Fantasy Football has developed into one of the world’s most popular online sports games. Forbes estimates that 1.2bn hours are spent playing the US version every year. But although the game is light hearted fun for most people, its clear parallels with asset management show what a serious business it can be.
In Fantasy Football, individuals aim to outperform their peers by selecting a collection – or portfolio – of players. These footballers are then prescribed a value which fluctuates over the season depending on their performance. As enthusiasts will tell you, picking a team involves diligent analysis of a footballer’s recent form, cost and upcoming fixtures. The real challenge, though, is to maximise your selection’s quality within a limited budget.
In the game, players must build a squad within an initial budget of £100m, 11 of whom count towards your weekly score. Player values typically range from £14m (for a high profile goal scorer) to £4m (for reserve goal keepers), such that any expensive signings must usually be offset with lesser-known footballers where expectations are lower.
This creates the classic dilemma: do you choose one star footballer at a high price, or several lesser-known players at the cost of potentially more reliable, profitable gains?
As someone who works on quality/growth-biased equity funds, the quandary is immediately familiar. Stock-picking often comes down to a choice between consistent performers like Reckitt Benckiser or a potentially mispriced opportunity like Shell. Personally, I tend to favour the Harry Kanes to the Mario Balotellis of this world. But ultimately this is a personal choice which comes down to a matter of management style.
The scope this offers for different approaches to success is part of the fun. And in football and fund management alike, performance and team selection is transparent, ranked, and unfortunately frequently open to rebuke from smug friends. Yet this transparency can also encourage short-term thinking, leading people to chase momentum and create crowded or “consensus” trades.
This is where differentiation becomes important. With enough research and a clear understanding of the conditions ahead, a far-sighted manager can come to a firm belief in a hidden growth stock, or football player, leading to top performances that are uncorrelated with the field. Like Claudio Ranieri’s faith in Jamie Vardy, these kinds of seemingly counter-intuitive decisions can be the most rewarding.

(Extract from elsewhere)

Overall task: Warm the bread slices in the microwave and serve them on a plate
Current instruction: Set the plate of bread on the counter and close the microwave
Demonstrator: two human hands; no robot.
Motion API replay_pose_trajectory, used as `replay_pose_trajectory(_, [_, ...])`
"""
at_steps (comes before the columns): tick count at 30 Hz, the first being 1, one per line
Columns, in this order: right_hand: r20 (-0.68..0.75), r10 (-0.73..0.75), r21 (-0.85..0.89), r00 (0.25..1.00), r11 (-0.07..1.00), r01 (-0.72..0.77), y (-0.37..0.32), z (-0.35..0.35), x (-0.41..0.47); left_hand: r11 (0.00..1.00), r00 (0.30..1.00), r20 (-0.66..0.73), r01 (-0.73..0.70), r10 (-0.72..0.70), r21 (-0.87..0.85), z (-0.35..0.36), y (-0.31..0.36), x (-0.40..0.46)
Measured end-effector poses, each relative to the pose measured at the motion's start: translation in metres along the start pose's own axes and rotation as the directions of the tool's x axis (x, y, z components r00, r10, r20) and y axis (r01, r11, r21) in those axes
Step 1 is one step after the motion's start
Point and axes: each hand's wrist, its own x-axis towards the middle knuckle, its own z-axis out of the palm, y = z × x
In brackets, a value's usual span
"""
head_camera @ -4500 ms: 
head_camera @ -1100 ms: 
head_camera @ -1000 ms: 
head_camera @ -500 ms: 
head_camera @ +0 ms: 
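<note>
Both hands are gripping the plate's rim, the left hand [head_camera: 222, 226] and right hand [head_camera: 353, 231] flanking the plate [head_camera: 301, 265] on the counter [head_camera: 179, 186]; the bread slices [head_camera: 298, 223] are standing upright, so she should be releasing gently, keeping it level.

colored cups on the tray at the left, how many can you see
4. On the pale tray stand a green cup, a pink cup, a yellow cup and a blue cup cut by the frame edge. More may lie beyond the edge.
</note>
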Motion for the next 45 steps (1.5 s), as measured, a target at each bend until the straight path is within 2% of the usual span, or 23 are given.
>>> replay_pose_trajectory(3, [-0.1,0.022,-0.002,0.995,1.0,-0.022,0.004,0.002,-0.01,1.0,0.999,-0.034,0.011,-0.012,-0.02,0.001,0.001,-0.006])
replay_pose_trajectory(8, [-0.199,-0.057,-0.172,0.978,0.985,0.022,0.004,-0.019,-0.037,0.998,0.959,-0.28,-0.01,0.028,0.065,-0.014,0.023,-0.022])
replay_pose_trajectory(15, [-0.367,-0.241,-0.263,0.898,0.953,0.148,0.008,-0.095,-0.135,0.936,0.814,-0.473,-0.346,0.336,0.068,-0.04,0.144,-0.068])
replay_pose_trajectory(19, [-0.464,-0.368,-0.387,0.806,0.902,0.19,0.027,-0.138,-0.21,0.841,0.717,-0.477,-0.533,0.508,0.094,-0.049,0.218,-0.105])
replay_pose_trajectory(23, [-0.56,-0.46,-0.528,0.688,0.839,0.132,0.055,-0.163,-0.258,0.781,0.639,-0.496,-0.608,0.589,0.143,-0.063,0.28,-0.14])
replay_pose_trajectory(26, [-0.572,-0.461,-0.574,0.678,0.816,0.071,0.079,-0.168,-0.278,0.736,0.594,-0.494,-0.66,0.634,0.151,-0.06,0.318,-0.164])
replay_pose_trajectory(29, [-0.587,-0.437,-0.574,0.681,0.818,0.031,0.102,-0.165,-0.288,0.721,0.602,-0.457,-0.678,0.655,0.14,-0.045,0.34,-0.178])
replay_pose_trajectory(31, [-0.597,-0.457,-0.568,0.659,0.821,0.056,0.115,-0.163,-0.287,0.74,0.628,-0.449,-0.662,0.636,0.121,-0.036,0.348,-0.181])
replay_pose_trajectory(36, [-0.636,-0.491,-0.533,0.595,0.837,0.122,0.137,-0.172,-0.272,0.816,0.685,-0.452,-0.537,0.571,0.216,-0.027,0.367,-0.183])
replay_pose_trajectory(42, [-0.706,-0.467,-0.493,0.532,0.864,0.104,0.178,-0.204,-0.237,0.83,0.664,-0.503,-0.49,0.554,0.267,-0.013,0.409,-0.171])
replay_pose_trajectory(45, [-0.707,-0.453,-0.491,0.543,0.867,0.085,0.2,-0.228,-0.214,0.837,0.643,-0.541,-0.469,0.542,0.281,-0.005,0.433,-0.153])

In fund management, portfolio managers have to weather a combination of short-term shocks and longer-term macro-economic conditions. In the same way, for the coming Euro 2016 tournament, England manager Roy Hodgson will have to decide whether he adapts his team’s strategy on a case-by-case basis or, as looks likely, is loyal to proven performers.
Despite all the punditry and armchair managers, there is never a right or wrong way to manage, as countless success stories in both industries have shown. However, thorough preparation, in-depth research and genuine conviction is likely to reward fund managers and football enthusiasts alike.